Neuropathic pain characteristics among those reporting chronic pain at three months post-TKA were common (Table II). Half reported neuropathic pain using painDETECT (score > 19; 191/363; 53%), increasing to three-quarters of participants when using the DN4 questionnaire (score ≥ 3; 267/359; 74%). Neuropathic pain prevalence was similar across both screening tools using the lower painDETECT cut-off, including those with ambiguous and likely neuropathic components (score ≥ 13; 284/359; 79%). Symptoms most frequently reported at three months post-TKA in patients completing the painDETECT questionnaire were numbness (183/363; 50%), sudden pain attacks like electric shocks (129/363; 36%), and burning sensations (102/363, 28%). Similarly, painful characteristics reported on the DN4 at three months post-TKA included numbness (285/359; 79%), burning (262/359; 73%), tingling (228/359; 64%), and electric shocks (214/359; 60%) in or around the replaced knee.

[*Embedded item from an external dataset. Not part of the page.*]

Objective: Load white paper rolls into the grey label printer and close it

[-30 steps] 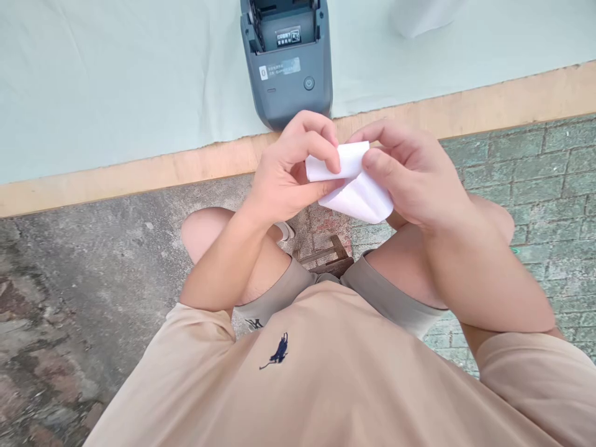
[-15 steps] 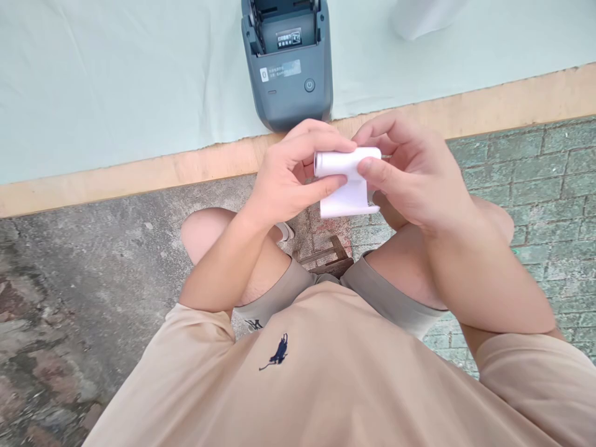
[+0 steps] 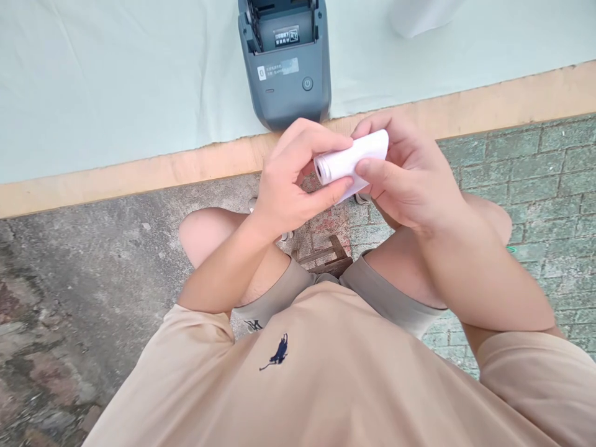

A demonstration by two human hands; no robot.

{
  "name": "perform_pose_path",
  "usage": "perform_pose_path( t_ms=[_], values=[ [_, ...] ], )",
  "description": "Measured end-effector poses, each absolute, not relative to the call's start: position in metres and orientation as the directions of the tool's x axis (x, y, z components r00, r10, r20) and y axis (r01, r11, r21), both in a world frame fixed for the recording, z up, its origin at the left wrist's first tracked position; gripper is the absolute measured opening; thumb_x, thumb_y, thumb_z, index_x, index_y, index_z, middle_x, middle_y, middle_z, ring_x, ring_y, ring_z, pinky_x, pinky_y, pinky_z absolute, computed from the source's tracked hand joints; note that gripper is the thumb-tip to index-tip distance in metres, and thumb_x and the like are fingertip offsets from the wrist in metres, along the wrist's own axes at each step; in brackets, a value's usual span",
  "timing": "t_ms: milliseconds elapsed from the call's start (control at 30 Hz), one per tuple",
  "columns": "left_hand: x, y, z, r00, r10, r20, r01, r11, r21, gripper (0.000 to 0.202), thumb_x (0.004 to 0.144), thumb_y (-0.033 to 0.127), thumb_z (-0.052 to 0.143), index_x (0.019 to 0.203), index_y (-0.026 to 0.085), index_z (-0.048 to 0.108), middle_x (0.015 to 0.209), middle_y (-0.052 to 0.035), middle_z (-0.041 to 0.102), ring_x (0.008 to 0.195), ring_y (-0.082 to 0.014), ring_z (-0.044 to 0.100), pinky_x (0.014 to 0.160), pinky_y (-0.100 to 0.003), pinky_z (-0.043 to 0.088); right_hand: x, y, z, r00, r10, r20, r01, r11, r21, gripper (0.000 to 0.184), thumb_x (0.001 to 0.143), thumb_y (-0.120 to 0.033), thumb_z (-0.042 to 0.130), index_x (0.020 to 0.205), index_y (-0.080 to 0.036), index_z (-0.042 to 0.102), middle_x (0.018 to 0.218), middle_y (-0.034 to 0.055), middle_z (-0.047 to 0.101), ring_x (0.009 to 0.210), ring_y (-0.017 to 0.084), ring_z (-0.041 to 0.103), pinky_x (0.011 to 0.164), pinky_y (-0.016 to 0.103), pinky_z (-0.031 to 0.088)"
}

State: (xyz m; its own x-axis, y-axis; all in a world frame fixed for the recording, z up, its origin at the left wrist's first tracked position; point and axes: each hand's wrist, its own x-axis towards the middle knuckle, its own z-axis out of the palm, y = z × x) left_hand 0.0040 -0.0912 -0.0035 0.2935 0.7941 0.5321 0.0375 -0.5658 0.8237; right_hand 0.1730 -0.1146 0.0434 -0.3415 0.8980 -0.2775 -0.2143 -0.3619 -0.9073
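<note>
A small white paper roll (image 3: 347, 160) is held up between my two hands, over my lap and just short of the table edge. My left hand (image 3: 295, 174) grips its left end, where the dark core opening shows, with the thumb below and fingers above. My right hand (image 3: 410, 167) pinches the right side, thumb on the near face; its other fingers are partly hidden behind the paper. A loose flap of paper hangs under the roll. Beyond my hands a dark blue-grey label printer (image 3: 288, 84) stands with its top compartment open, showing a sticker inside.
The table (image 3: 116, 81) has a pale green cover and a bare wooden edge. A white object (image 3: 421, 15) lies at the top right, cut off by the frame. Below me are my knees, a small wooden stool (image 3: 333, 264) and a brick and concrete floor.
The paper roll has tilted, its right end now higher and its left core opening turned more toward me. The loose flap has swung and shows less.
</note>
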Motion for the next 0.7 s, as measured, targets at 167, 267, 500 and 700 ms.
perform_pose_path(
  t_ms=[167,267,500,700],
  values=[
    [-0.010,-0.086,0.009,0.615,0.659,0.434,-0.124,-0.462,0.878,0.056,0.058,0.048,0.078,0.101,0.022,0.055,0.114,-0.0086,0.057,0.103,-0.0224,0.054,0.086,-0.041,0.050,0.179,-0.114,0.044,-0.538,0.769,-0.346,-0.174,-0.503,-0.847,0.028,0.072,-0.019,0.064,0.095,-0.018,0.048,0.082,-0.0025,0.053,0.068,0.005,0.056,0.056,0.018,0.049],
    [-0.016,-0.085,0.007,0.702,0.610,0.367,-0.071,-0.453,0.889,0.068,0.057,0.047,0.080,0.112,0.022,0.051,0.114,-0.0096,0.059,0.106,-0.0227,0.054,0.092,-0.043,0.050,0.179,-0.114,0.044,-0.550,0.723,-0.417,-0.111,-0.559,-0.822,0.031,0.071,-0.018,0.065,0.095,-0.018,0.044,0.081,-0.0031,0.054,0.067,0.006,0.058,0.055,0.018,0.050],
    [-0.016,-0.085,0.001,0.535,0.725,0.435,-0.144,-0.429,0.892,0.076,0.061,0.052,0.075,0.122,0.018,0.043,0.110,-0.0071,0.054,0.105,-0.0196,0.059,0.085,-0.040,0.056,0.178,-0.113,0.042,-0.465,0.737,-0.490,-0.132,-0.605,-0.785,0.040,0.070,-0.017,0.064,0.102,-0.021,0.041,0.076,-0.0039,0.058,0.065,0.009,0.061,0.056,0.022,0.052],
    [-0.037,-0.066,0.000,0.467,0.679,0.567,-0.156,-0.568,0.808,0.085,0.051,0.055,0.081,0.122,0.021,0.047,0.109,-0.0095,0.056,0.099,-0.0214,0.062,0.081,-0.035,0.060,0.190,-0.108,0.051,-0.359,0.791,-0.496,-0.130,-0.568,-0.812,0.039,0.065,-0.018,0.069,0.092,-0.023,0.041,0.067,-0.0057,0.057,0.057,0.008,0.056,0.046,0.019,0.043]
  ],
)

Neuropathic pain at 15 months after TKA

The proportion of responding participants reporting neuropathic pain characteristics reduced over the follow-up period. Prevalence of neuropathic pain halved between three months and 15 months, with a reduction in prevalence from 79% to 46% on painDETECT (score ≥ 13; 133/289) and 74% to 57% on DN4 (score ≥ 3; 164/289). By 15 months, the commonest symptoms reported on painDETECT and DN4 were similar to those reported at three months postoperatively, namely numbness and burning sensations.

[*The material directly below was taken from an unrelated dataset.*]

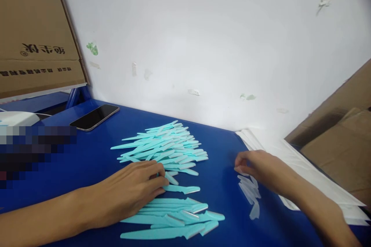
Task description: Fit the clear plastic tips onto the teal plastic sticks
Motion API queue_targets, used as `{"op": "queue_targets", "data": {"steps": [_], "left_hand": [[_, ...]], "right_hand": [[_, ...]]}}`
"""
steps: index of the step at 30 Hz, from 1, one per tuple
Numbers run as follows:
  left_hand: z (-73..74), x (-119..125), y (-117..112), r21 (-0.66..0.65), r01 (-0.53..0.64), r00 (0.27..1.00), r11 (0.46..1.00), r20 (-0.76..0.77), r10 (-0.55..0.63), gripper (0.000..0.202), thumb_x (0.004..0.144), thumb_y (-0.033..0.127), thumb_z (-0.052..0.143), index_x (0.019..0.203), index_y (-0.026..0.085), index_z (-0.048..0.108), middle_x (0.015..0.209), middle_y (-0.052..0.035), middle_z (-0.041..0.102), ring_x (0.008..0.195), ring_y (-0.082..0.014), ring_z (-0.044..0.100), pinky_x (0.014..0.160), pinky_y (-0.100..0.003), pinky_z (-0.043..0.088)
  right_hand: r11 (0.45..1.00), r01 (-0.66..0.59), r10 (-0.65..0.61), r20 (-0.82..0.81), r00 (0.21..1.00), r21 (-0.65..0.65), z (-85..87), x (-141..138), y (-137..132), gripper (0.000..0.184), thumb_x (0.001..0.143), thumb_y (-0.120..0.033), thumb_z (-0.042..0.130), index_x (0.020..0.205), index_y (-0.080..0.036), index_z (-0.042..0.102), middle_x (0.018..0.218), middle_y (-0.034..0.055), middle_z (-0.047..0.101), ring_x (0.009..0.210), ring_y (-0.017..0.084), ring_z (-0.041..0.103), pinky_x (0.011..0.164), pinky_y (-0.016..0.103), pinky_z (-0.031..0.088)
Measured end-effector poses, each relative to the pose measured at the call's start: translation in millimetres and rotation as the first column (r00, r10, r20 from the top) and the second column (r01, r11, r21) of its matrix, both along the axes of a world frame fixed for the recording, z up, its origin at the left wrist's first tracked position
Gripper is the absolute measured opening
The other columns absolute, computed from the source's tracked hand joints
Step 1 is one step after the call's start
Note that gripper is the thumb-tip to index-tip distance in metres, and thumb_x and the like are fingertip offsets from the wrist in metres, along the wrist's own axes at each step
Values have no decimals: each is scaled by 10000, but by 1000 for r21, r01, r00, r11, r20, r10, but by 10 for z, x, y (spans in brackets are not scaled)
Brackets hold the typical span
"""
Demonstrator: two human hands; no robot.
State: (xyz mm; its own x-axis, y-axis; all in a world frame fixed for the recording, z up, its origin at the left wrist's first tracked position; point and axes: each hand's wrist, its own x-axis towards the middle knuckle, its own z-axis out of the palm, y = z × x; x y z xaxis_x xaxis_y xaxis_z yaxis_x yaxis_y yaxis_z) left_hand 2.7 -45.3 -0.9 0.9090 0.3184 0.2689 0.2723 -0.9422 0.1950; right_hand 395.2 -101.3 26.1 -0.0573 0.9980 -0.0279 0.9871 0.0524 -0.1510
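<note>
Turquoise razor (184,189) blade-outward from the left hand (136,185), seemingly in its fingertip grip.

Cardboard boxes (339,154) flank a blue bench (87,162) heaped with turquoise razors (165,142) in an apparent workshop.

From my remote seat I see turquoise razors (162,233) in smooth, matt-looking plastic, their blade edges (193,190) shining like metal, and caps (254,210) of translucent plastic. The tabletop (223,185) looks smooth with a soft sheen, the phone (97,117) glossy as glass, the carton (34,19) dull cardboard, the wall (188,38) smooth and matt (rough, I notice, at its peeling patches (324,3)).
</note>
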Motion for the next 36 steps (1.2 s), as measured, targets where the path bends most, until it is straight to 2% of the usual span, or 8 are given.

Sensitivity analysis using multiple imputation of painDETECT and DN4 missing data at the 15-month postoperative timepoint, using the ‘best case’ and ‘worst case’ scenarios to estimate prevalence, showed no substantial differences in imputed rates compared to the complete case analysis (Supplementary Material).

Patterns of neuropathic pain over time

Patterns of neuropathic pain were examined in the subset of patients who completed the DN4 at all three timepoints (262/363; 72%). Half (148/262; 56%) did not report a change in symptoms; of the patients not reporting change, 108/262 (41%) continued to experience painful neuropathic symptoms over the next year and 40/262 (15%) did not experience neuropathic symptoms. For the remainder, some improved (67/262; 26%) or their symptoms fluctuated (24/262; 9%), but a subgroup developed late onset neuropathic pain (23/262; 9%).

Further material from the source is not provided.